(Work to be completed)
If an entry holds a picture, leave the picture out and copy the rest exactly.

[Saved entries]
○ ○ ○

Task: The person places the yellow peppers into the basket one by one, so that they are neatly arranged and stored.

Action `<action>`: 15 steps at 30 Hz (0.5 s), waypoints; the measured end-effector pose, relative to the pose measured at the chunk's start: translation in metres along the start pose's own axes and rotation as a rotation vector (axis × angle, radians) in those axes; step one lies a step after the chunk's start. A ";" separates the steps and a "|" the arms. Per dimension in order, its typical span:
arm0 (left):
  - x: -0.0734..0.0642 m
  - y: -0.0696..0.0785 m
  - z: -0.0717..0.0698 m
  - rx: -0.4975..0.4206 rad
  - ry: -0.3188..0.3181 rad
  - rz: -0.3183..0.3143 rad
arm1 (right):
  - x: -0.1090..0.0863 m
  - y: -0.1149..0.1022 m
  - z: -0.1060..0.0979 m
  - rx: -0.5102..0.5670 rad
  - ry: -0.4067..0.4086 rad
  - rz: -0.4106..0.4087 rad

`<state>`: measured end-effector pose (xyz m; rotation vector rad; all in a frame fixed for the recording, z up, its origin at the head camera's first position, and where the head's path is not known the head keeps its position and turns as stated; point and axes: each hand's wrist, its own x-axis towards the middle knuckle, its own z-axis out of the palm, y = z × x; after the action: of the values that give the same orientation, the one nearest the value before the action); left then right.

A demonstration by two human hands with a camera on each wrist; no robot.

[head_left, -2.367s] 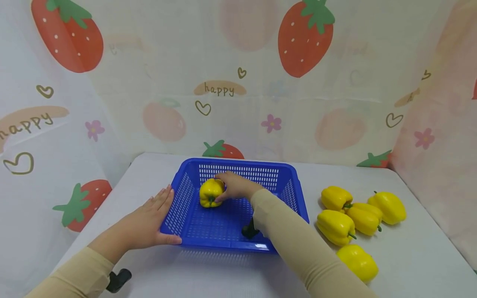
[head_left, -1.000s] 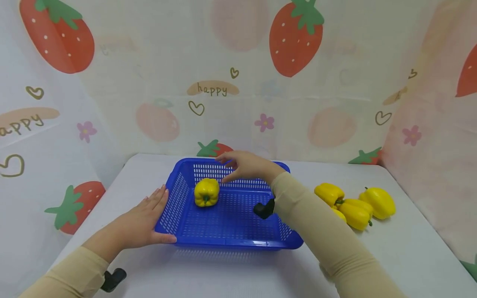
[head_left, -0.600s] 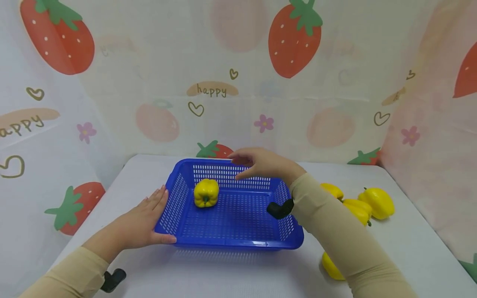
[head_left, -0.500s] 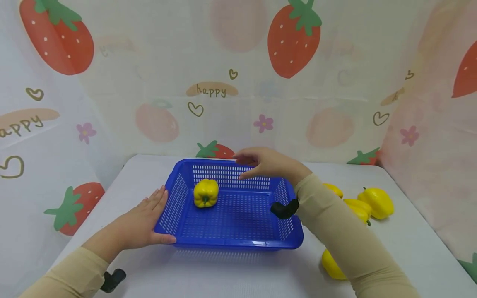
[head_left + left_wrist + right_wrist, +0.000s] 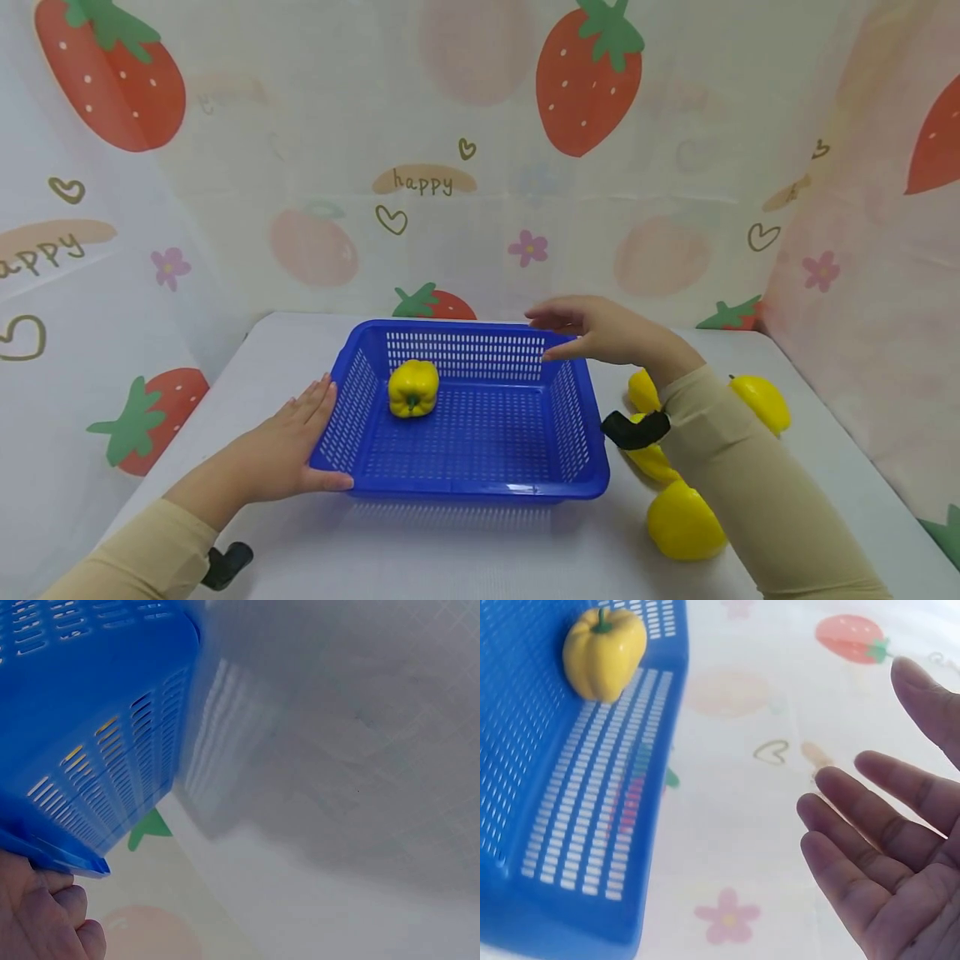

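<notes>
In the head view my left hand (image 5: 281, 446) lies against the left side of a blue plastic basket (image 5: 480, 492), fingers along the rim and thumb at the front corner. One yellow bell pepper (image 5: 413, 389) sits inside, towards the back left, with its green stem facing me. My right hand (image 5: 603, 329) hovers over the basket's back right corner, holding nothing. The right wrist view shows its fingers (image 5: 840, 877) spread and apart from the basket. Right of the basket lie several more yellow bell peppers, partly hidden by my right forearm; the nearest pepper (image 5: 686, 521) is at the front.
A white table (image 5: 450, 558) carries everything. Behind and beside it hangs a pale cloth (image 5: 337, 108) printed with strawberries, hearts and flowers. A black wrist mount (image 5: 636, 430) juts from my right sleeve, close to the basket's right rim.
My right hand has let go of the bell pepper inside the basket, risen and moved right, past the back right corner. My left hand stays at the basket's left side.
</notes>
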<state>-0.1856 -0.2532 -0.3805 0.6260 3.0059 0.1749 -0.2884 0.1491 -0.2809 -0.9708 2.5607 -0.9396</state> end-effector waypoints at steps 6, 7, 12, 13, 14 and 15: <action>0.000 0.000 0.000 0.004 0.004 0.002 | -0.024 0.013 -0.009 -0.008 0.016 -0.023; 0.000 0.000 0.000 0.006 0.004 0.002 | -0.028 0.015 -0.010 -0.005 0.018 -0.023; 0.000 0.000 0.001 0.007 0.005 0.000 | -0.049 0.027 -0.015 -0.018 0.027 0.012; 0.000 0.000 0.001 0.007 0.005 -0.002 | -0.053 0.030 -0.015 -0.019 0.028 0.022; 0.000 0.000 0.001 0.007 0.004 -0.003 | -0.058 0.033 -0.016 -0.019 0.027 0.029; 0.001 -0.001 0.001 0.007 0.004 -0.004 | -0.062 0.036 -0.016 -0.017 0.026 0.031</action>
<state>-0.1863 -0.2533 -0.3815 0.6213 3.0128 0.1662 -0.2667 0.2189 -0.2917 -0.9261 2.6013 -0.9293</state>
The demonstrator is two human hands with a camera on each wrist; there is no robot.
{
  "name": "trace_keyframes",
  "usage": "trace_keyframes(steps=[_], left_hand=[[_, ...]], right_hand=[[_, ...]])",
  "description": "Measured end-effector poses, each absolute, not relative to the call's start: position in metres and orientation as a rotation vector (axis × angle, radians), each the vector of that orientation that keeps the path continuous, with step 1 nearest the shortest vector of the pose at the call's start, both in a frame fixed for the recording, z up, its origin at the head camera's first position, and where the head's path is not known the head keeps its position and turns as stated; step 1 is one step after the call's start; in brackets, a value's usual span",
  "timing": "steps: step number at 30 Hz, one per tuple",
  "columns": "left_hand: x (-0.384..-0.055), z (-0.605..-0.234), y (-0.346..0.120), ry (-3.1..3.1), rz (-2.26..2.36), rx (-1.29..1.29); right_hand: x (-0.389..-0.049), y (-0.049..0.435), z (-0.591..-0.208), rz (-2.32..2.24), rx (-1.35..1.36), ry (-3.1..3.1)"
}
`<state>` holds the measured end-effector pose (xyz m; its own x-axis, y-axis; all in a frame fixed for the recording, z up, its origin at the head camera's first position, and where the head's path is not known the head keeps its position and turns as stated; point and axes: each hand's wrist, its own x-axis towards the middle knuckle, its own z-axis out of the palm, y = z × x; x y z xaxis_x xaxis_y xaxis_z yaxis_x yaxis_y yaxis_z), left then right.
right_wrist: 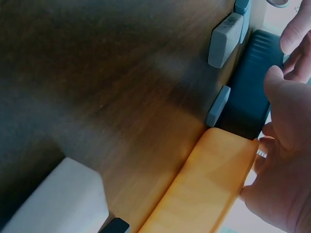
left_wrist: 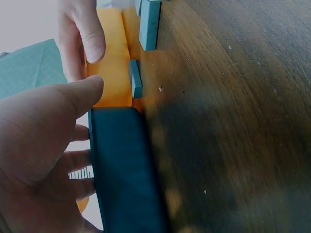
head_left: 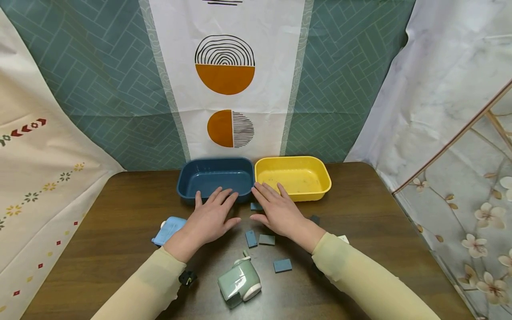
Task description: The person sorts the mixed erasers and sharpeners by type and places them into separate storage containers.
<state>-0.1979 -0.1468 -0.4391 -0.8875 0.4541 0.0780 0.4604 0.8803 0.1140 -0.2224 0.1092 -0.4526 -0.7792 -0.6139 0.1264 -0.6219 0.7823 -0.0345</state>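
My left hand [head_left: 210, 218] is over the near side of a dark blue plastic tub [head_left: 216, 165], fingers spread and fairly straight. In the left wrist view its fingertips reach the tub's rim; firm contact is hard to tell. The right hand [head_left: 280, 215] reaches over the near left corner of a yellow tub [head_left: 294, 163], its fingers extended to the rim in the right wrist view. Neither hand holds anything loose. Between and below them lie small blue-grey blocks, among them a flat one [head_left: 251, 238], a greyer one [head_left: 266, 240] and another [head_left: 282, 266].
A glossy green boxy object with a small stem [head_left: 240, 281] stands near the front. Beside my left wrist lies a light blue item [head_left: 170, 229], partly covered by the hand. A small black object [head_left: 187, 278] sits by the left sleeve. Patterned cloths hang behind the wooden table [head_left: 132, 222].
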Motion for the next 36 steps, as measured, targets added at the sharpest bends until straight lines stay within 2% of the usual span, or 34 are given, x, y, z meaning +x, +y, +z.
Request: trace_keyframes(steps=[36], left_hand=[[-0.190,-0.436,-0.157,-2.915,-0.154,-0.706]], right_hand=[[-0.229,0.105,-0.454,0.120,1.055,-2.844]])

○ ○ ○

(Solution below)
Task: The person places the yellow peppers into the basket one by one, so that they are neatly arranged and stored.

Action `<action>`: 15 steps at 30 Hz (0.5 s), waypoints; the measured end-effector pose, relative to the pose measured at the chunk's start: translation in metres along the start pose's own axes and rotation as a rotation vector (axis × angle, radians) in those axes; step one lies a step after the chunk's start. A ";" separates the steps and a "|" the arms. Per dimension in order, its typical span:
arm0 (left):
  - x: -0.0734..0.0642 m
  - y: -0.0696..0.0785 m
  - z: -0.0717..0.0698 m
  - rx: -0.4975..0.4206 rad
  - ry: -0.3188..0.3181 rad
  - rz: -0.3183..0.3143 rad
arm1 (right):
  - x: -0.1090..0.0863 m
  - y: -0.1149..0.1022 m
  - z: -0.1060..0.0979 m
  - rx: -0.5102..0.5670 rad
  - ry: -0.4067..0.4086 rad
  - rz: -0.4106..0.4087 rad

`<state>`: measured end-effector pose (xyz m; rotation vector rad; all in a frame fixed for the recording, z up, its origin at the head camera's first position, and where the head's path is not known the head keeps its position and turns as stated; point and axes: each hand's wrist, its own x-axis towards the middle knuckle, its own z-axis out of the palm, y = z × x; after the action: of the values that give the same orientation, the one nearest the value before the action); left then right.

A demonstration by two human hands with a camera on each wrist; no robot.

[head_left, -2.367s] 
[head_left, -1.000s] 
[head_left, -0.600s] 
[head_left, -0.500s] 
[head_left + left_wrist + right_wrist, +0.000s] 

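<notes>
In the head view my left hand (image 5: 281, 446) lies against the left side of a blue plastic basket (image 5: 480, 492), fingers along the rim and thumb at the front corner. One yellow bell pepper (image 5: 413, 389) sits inside, towards the back left, with its green stem facing me. My right hand (image 5: 603, 329) hovers over the basket's back right corner, holding nothing. The right wrist view shows its fingers (image 5: 840, 877) spread and apart from the basket. Right of the basket lie several more yellow bell peppers, partly hidden by my right forearm; the nearest pepper (image 5: 686, 521) is at the front.
A white table (image 5: 450, 558) carries everything. Behind and beside it hangs a pale cloth (image 5: 337, 108) printed with strawberries, hearts and flowers. A black wrist mount (image 5: 636, 430) juts from my right sleeve, close to the basket's right rim.
My right hand has let go of the bell pepper inside the basket, risen and moved right, past the back right corner. My left hand stays at the basket's left side.
</notes>
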<state>-0.1856 -0.2532 -0.3805 0.6260 3.0059 0.1749 -0.2884 0.1491 -0.2809 -0.9708 2.5607 -0.9396</state> end-effector waypoints at steps 6, 7, 12, 13, 14 and 15: <action>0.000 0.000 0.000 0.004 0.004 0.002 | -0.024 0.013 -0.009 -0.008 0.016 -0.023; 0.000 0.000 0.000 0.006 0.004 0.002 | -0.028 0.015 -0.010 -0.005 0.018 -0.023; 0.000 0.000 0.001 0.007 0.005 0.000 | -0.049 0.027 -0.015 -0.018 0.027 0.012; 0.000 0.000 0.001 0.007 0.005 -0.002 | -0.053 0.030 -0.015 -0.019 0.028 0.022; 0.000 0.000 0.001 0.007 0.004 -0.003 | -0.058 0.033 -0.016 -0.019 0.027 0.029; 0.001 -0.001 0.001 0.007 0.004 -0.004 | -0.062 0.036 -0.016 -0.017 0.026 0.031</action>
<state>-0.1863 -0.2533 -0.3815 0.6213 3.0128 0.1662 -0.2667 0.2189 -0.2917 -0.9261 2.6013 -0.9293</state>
The demonstrator is two human hands with a camera on each wrist; there is no robot.
{
  "name": "trace_keyframes",
  "usage": "trace_keyframes(steps=[_], left_hand=[[_, ...]], right_hand=[[_, ...]])",
  "description": "Measured end-effector poses, each absolute, not relative to the call's start: position in metres and orientation as a rotation vector (axis × angle, radians), each the vector of that orientation that keeps the path continuous, with step 1 nearest the shortest vector of the pose at the call's start, both in a frame fixed for the recording, z up, its origin at the head camera's first position, and where the head's path is not known the head keeps its position and turns as stated; step 1 is one step after the call's start; in brackets, a value's usual span",
  "timing": "steps: step number at 30 Hz, one per tuple",
  "columns": "left_hand: x (-0.384..-0.055), z (-0.605..-0.234), y (-0.346..0.120), ry (-3.1..3.1), rz (-2.26..2.36), rx (-1.29..1.29); right_hand: x (-0.389..-0.049), y (-0.049..0.435), z (-0.591..-0.208), rz (-2.32..2.24), rx (-1.35..1.36), ry (-3.1..3.1)"
}
`<state>` holds the measured end-effector pose (xyz m; its own x-axis, y-axis; all in a frame fixed for the recording, z up, its origin at the head camera's first position, and where the head's path is not known the head keeps its position and turns as stated; point and axes: each hand's wrist, its own x-axis towards the middle knuckle, its own z-axis out of the palm, y = z × x; x y z xaxis_x xaxis_y xaxis_z yaxis_x yaxis_y yaxis_z), left then right.
right_wrist: 
left_wrist: 
head_left: 
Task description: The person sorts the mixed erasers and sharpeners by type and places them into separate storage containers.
<state>-0.1979 -0.1468 -0.4391 -0.8875 0.4541 0.0780 0.4604 0.8803 0.1140 -0.2224 0.1092 -0.4526 -0.7792 -0.6139 0.1264 -0.6219 0.7823 -0.0345</state>
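My left hand [head_left: 210, 218] is over the near side of a dark blue plastic tub [head_left: 216, 165], fingers spread and fairly straight. In the left wrist view its fingertips reach the tub's rim; firm contact is hard to tell. The right hand [head_left: 280, 215] reaches over the near left corner of a yellow tub [head_left: 294, 163], its fingers extended to the rim in the right wrist view. Neither hand holds anything loose. Between and below them lie small blue-grey blocks, among them a flat one [head_left: 251, 238], a greyer one [head_left: 266, 240] and another [head_left: 282, 266].
A glossy green boxy object with a small stem [head_left: 240, 281] stands near the front. Beside my left wrist lies a light blue item [head_left: 170, 229], partly covered by the hand. A small black object [head_left: 187, 278] sits by the left sleeve. Patterned cloths hang behind the wooden table [head_left: 132, 222].
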Motion for the next 36 steps, as measured, targets added at the sharpest bends until straight lines stay within 2% of the usual span, or 34 are given, x, y, z meaning +x, +y, +z.
Request: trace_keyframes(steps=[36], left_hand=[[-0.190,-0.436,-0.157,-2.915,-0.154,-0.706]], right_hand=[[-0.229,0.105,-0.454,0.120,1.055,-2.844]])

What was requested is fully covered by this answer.